» EXERCISE OBJECTIVE: The output should match, line for line, the records from the line containing "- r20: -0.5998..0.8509" through the line containing "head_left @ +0", with every picture left out.

» DATASET CONTENT:
━━━━━━━━━━
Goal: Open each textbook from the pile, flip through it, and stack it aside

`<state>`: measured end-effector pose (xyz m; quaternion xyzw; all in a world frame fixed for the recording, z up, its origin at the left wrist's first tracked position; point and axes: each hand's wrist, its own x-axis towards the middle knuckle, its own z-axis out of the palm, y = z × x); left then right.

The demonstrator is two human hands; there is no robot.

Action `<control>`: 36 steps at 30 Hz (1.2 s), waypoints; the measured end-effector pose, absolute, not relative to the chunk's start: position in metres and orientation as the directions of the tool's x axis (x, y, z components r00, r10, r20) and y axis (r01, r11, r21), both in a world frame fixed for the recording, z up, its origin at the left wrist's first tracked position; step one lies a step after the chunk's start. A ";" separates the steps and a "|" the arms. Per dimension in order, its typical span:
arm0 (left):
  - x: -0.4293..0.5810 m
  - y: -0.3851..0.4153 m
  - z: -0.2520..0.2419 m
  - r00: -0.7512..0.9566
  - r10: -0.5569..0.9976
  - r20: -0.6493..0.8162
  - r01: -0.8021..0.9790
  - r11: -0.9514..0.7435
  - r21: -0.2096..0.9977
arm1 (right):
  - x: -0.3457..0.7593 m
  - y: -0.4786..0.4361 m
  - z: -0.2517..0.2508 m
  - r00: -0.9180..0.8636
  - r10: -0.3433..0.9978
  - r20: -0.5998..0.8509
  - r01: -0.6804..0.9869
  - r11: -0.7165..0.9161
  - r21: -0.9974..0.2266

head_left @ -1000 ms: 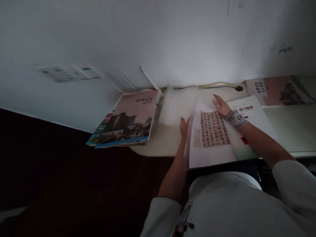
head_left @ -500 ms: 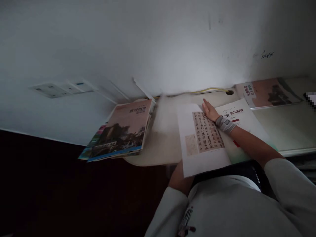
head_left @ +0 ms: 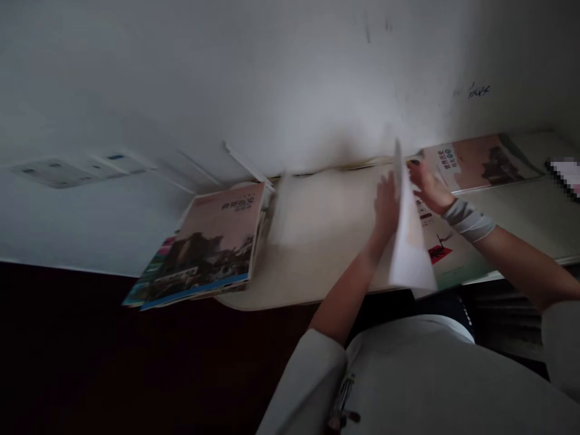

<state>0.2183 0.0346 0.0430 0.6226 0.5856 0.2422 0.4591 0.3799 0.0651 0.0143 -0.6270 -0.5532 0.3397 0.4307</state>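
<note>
1. Two hands noted. The left hand [head_left: 386, 204] was open, fingers extended, at the left face of the raised page [head_left: 411, 248]; contact could not be confirmed.
2. The right hand [head_left: 432, 188] was open, fingers spread, opposite; contact likewise unclear. One band [head_left: 470, 219] circled its wrist.
3. One booklet [head_left: 453, 269] lay at the front edge of the tabletop [head_left: 312, 260], its page standing between the hands.
4. One stack [head_left: 203, 248] overhung the left edge; volumes uncountable.
5. One book [head_left: 483, 162] lay along the back edge.
</note>
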 end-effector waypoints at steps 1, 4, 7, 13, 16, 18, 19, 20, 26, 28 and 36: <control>0.235 0.044 0.037 0.274 0.946 -0.171 0.530 0.001 0.848 | 0.399 0.057 0.026 0.233 0.970 0.064 0.402 -0.036 -0.915; 0.262 0.062 0.013 0.593 0.804 -0.052 0.639 -0.430 0.637 | 0.452 0.029 0.057 0.382 0.900 0.210 0.526 -0.025 -0.850; 0.266 0.071 -0.005 0.729 0.667 -0.151 0.671 -0.654 0.349 | 0.475 -0.006 0.069 0.297 0.881 0.368 0.703 0.059 -0.709; 0.263 0.092 -0.013 0.737 0.670 -0.089 0.666 -0.698 0.262 | 0.430 -0.055 0.018 -0.220 0.969 0.110 0.971 0.228 -0.073; 0.264 0.099 -0.017 0.744 0.653 -0.140 0.666 -0.707 0.239 | 0.418 -0.059 -0.012 -0.211 0.977 -0.019 0.977 0.211 0.006; 0.266 0.102 -0.020 0.738 0.669 -0.084 0.667 -0.706 0.238 | 0.421 -0.057 -0.024 -0.151 0.989 -0.005 0.989 0.151 0.008; 0.267 0.104 -0.022 0.736 0.674 -0.051 0.665 -0.707 0.240 | 0.424 -0.056 -0.028 -0.118 0.993 0.014 0.993 0.118 0.007; 0.268 0.106 -0.023 0.738 0.673 -0.045 0.662 -0.709 0.245 | 0.428 -0.055 -0.031 -0.094 0.995 0.024 0.996 0.093 0.005; 0.284 0.131 -0.025 0.716 0.697 -0.046 0.644 -0.633 0.430 | 0.457 -0.048 -0.033 0.118 0.987 0.113 0.987 -0.103 -0.127; 0.295 0.144 -0.021 0.682 0.731 -0.016 0.614 -0.561 0.556 | 0.470 -0.042 -0.029 0.273 0.954 0.121 0.943 -0.240 -0.232; 0.347 0.166 0.005 0.733 0.667 -0.131 0.506 -0.407 0.760 | 0.480 -0.014 -0.024 0.348 0.937 -0.018 0.852 -0.324 -0.411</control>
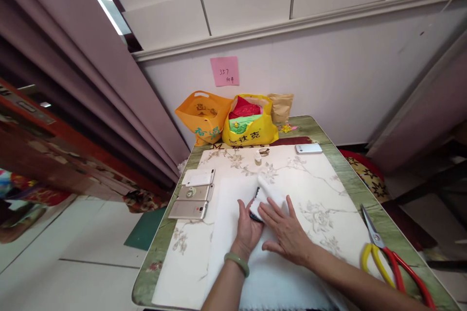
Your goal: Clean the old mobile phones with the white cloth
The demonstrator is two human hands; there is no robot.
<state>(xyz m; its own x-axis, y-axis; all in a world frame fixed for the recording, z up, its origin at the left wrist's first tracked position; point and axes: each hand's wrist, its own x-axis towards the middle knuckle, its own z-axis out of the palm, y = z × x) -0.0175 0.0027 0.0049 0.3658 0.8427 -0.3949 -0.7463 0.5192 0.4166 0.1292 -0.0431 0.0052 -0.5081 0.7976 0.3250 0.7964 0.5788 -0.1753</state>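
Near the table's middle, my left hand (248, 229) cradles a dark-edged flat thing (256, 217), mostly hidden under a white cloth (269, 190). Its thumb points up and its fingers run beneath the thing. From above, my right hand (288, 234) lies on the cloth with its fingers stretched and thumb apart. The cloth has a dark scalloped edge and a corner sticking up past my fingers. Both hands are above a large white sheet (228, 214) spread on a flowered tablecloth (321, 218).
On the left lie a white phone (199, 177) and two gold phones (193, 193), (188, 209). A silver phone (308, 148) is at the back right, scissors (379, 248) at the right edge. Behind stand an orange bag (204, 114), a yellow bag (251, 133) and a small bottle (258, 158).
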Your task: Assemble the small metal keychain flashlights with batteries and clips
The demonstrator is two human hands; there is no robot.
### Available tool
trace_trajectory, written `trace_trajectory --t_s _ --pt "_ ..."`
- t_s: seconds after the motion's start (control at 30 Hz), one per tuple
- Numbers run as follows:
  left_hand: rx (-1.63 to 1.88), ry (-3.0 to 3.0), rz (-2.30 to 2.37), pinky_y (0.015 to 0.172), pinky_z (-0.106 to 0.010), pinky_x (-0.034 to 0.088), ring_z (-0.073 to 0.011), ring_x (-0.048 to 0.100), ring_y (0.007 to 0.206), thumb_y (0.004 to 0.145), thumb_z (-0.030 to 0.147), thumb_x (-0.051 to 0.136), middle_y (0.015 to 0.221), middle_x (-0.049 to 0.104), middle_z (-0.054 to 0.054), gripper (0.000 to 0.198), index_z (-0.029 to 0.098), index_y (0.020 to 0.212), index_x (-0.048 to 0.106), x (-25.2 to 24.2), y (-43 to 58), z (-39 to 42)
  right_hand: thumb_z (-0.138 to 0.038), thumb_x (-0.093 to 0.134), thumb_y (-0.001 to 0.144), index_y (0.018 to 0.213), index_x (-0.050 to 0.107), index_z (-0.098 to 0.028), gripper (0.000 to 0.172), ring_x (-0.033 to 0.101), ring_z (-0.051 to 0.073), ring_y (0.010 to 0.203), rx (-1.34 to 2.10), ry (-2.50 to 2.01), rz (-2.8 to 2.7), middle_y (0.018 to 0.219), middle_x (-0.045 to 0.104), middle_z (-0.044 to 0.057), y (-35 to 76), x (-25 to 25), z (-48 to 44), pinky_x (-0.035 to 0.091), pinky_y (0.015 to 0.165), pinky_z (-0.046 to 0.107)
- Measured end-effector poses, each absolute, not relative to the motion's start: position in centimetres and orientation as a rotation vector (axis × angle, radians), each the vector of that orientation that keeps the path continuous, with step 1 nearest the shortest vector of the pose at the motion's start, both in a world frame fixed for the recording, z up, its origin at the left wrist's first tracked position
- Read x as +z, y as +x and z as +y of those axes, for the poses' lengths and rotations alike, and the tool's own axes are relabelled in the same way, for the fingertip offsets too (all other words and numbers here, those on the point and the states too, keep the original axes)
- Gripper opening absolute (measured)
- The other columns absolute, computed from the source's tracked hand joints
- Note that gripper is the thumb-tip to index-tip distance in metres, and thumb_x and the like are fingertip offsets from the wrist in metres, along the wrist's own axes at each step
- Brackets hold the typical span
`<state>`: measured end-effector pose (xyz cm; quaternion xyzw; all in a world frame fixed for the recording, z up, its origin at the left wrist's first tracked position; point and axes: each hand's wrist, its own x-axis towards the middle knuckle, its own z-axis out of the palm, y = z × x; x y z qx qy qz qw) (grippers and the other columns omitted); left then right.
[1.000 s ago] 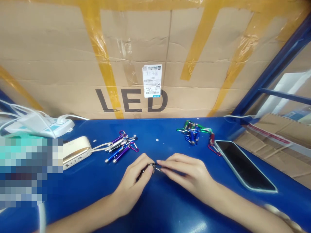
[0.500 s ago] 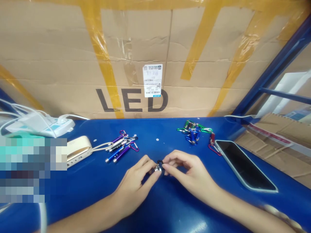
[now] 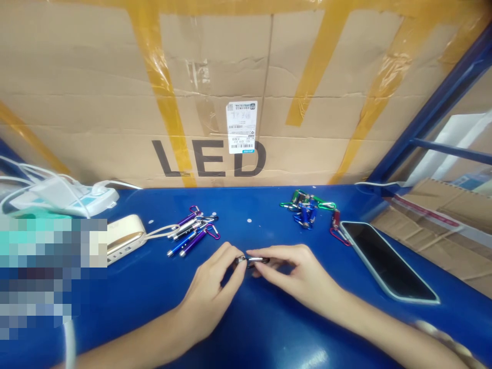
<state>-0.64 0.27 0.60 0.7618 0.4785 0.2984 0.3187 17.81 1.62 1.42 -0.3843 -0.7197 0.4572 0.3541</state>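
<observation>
My left hand (image 3: 215,282) pinches the small dark and silver end of a keychain flashlight, most of which the fingers hide. Between thumb and fingers, my right hand (image 3: 305,269) grips its black carabiner clip (image 3: 253,260), lying sideways between both hands just above the table. Beyond my left hand lie several penlights (image 3: 188,240), purple, blue and silver, with small carabiners. Farther off to the right is a pile of short keychain flashlights (image 3: 305,215) in green and blue, with a red one (image 3: 335,220) beside it.
A phone (image 3: 388,261) lies right on the blue table (image 3: 269,328). At left are a cream power bank (image 3: 128,233) with a strap, a white power strip (image 3: 96,201) with cables, and a blurred-out patch. A large taped carton (image 3: 207,118) stands behind; blue frame bars (image 3: 423,102) rise at right.
The clip has turned from pointing away to lying sideways toward my right hand. My left hand has shifted slightly left, and my right fingers now close over the clip.
</observation>
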Motion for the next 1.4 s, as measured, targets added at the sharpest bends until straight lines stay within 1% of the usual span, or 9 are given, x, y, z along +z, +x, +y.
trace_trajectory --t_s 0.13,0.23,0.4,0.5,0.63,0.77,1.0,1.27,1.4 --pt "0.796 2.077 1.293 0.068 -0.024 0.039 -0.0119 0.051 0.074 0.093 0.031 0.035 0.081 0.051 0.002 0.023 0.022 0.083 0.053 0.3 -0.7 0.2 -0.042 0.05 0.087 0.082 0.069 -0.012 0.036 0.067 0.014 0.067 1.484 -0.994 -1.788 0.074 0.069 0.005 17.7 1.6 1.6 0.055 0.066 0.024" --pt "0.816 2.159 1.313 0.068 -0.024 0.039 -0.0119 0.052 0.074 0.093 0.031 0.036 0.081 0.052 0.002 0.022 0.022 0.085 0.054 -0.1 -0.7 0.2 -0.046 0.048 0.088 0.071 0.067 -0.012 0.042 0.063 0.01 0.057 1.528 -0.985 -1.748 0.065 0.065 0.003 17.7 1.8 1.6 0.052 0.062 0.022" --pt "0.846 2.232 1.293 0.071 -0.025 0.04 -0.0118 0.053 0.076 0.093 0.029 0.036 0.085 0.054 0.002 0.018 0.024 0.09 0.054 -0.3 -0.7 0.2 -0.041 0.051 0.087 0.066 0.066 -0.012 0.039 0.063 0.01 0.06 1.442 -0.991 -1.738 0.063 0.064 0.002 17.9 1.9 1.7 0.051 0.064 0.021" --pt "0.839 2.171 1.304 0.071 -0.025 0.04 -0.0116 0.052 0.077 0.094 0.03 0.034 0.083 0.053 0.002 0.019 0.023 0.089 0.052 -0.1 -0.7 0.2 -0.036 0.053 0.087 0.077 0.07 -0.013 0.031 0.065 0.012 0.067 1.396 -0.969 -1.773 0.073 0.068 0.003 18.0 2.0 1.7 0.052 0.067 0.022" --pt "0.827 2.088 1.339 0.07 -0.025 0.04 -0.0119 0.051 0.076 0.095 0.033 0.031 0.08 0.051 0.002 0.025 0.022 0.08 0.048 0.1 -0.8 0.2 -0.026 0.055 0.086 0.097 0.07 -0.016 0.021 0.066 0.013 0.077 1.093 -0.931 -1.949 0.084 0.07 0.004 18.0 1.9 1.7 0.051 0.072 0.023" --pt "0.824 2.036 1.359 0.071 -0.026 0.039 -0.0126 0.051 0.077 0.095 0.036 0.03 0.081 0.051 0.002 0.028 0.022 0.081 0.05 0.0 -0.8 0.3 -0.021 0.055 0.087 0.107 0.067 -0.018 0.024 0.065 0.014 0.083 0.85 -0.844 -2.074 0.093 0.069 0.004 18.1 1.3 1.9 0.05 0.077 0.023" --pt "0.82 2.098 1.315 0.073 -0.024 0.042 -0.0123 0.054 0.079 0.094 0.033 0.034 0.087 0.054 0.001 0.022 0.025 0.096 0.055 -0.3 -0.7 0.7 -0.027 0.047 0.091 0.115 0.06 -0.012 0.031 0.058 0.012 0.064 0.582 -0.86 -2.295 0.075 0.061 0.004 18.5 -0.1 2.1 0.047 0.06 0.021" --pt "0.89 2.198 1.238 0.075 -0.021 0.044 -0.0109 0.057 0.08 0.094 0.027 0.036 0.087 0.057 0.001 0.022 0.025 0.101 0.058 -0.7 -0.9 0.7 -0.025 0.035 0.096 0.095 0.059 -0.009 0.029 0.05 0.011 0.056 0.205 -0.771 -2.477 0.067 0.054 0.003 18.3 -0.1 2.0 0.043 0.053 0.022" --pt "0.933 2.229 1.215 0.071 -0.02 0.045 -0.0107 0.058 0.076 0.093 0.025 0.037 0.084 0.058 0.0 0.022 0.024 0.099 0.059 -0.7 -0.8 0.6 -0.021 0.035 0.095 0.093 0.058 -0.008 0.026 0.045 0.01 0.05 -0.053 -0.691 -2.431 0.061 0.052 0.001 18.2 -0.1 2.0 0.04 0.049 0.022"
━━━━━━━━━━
» ANSWER BOX:
  - r20: -0.5998..0.8509
  - r01: -0.6804..0.9869
  - r11: -0.7165..0.9161
  - r21: -0.9974..0.2266

head_left @ -1000 ms: 
head_left @ -500 ms: 
head_left @ +0 ms: 

Nothing more is required for this exercise.